-- Opening Marker --
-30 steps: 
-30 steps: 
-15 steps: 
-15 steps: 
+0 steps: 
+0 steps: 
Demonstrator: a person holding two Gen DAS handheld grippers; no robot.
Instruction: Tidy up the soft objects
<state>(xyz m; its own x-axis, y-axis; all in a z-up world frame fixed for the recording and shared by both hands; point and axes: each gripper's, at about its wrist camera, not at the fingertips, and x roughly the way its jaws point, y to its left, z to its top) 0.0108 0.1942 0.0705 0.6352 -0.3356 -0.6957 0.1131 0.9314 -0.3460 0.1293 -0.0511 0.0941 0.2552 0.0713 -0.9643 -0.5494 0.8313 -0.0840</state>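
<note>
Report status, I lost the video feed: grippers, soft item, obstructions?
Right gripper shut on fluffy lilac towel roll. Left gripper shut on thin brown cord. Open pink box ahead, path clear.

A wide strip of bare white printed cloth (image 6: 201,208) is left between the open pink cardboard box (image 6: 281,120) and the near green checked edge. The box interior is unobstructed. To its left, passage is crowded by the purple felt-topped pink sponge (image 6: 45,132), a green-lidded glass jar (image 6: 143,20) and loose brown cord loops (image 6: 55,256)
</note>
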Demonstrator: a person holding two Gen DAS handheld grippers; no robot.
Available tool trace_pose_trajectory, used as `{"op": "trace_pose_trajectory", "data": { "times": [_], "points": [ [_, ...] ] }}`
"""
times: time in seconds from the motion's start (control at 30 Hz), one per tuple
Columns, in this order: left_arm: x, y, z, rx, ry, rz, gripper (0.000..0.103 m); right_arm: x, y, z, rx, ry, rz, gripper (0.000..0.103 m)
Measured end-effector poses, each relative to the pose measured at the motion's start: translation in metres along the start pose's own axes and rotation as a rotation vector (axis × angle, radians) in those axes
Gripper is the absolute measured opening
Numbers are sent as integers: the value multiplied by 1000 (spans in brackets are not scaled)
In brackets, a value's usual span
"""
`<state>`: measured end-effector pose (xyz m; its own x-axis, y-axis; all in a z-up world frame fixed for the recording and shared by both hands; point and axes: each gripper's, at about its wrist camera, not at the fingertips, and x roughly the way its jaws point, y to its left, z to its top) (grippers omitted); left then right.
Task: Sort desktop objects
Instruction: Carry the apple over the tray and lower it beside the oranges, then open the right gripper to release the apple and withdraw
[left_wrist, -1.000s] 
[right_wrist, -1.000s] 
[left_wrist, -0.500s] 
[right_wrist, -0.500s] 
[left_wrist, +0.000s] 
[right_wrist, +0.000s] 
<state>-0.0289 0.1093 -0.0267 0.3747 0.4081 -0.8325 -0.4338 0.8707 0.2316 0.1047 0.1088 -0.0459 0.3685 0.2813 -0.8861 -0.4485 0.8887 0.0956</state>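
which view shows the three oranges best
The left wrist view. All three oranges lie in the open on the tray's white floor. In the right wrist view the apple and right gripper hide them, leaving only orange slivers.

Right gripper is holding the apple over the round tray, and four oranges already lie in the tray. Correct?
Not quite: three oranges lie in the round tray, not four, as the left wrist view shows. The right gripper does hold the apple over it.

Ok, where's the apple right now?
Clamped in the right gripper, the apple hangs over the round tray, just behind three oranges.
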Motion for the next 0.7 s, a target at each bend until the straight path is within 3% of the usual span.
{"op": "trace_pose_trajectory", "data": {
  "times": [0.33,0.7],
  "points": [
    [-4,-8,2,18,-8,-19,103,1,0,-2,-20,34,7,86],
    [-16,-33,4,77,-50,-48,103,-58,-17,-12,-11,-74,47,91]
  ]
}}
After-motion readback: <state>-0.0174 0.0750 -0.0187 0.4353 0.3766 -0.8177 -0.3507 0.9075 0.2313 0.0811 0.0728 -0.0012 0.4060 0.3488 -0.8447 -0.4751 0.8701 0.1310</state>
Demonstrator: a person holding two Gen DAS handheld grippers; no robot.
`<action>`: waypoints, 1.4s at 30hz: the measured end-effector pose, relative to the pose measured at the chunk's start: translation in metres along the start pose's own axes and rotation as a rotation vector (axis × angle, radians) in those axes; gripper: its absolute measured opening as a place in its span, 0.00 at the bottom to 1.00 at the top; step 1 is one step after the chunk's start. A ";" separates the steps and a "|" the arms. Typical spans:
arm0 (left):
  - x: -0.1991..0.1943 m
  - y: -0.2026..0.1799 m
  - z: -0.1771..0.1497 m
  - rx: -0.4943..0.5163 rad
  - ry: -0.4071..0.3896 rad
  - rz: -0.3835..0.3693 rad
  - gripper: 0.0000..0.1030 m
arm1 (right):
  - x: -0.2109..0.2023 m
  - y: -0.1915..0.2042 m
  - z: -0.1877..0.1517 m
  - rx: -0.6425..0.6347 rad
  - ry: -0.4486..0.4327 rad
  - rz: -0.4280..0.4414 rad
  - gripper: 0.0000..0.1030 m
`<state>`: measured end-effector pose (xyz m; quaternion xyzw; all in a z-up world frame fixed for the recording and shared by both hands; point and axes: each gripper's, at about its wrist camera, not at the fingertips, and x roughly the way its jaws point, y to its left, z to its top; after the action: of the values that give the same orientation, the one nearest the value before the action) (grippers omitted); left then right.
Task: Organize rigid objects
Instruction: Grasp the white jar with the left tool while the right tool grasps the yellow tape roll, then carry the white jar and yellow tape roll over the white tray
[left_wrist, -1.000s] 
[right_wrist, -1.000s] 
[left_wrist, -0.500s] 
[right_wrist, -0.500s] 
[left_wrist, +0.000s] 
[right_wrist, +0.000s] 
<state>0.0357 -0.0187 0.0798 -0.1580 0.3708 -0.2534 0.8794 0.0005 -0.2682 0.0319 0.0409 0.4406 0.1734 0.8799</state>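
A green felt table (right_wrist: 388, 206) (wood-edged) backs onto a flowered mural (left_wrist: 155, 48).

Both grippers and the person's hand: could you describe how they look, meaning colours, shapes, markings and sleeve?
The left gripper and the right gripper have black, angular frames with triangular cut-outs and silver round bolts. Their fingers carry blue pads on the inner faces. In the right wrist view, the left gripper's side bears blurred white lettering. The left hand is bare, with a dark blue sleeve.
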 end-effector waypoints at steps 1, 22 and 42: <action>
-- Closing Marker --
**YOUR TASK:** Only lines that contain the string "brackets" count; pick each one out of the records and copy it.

**ANSWER TO THE EXERCISE:**
Numbers are sent as integers: the value multiplied by 1000 (spans in brackets are not scaled)
In brackets, a value's usual span

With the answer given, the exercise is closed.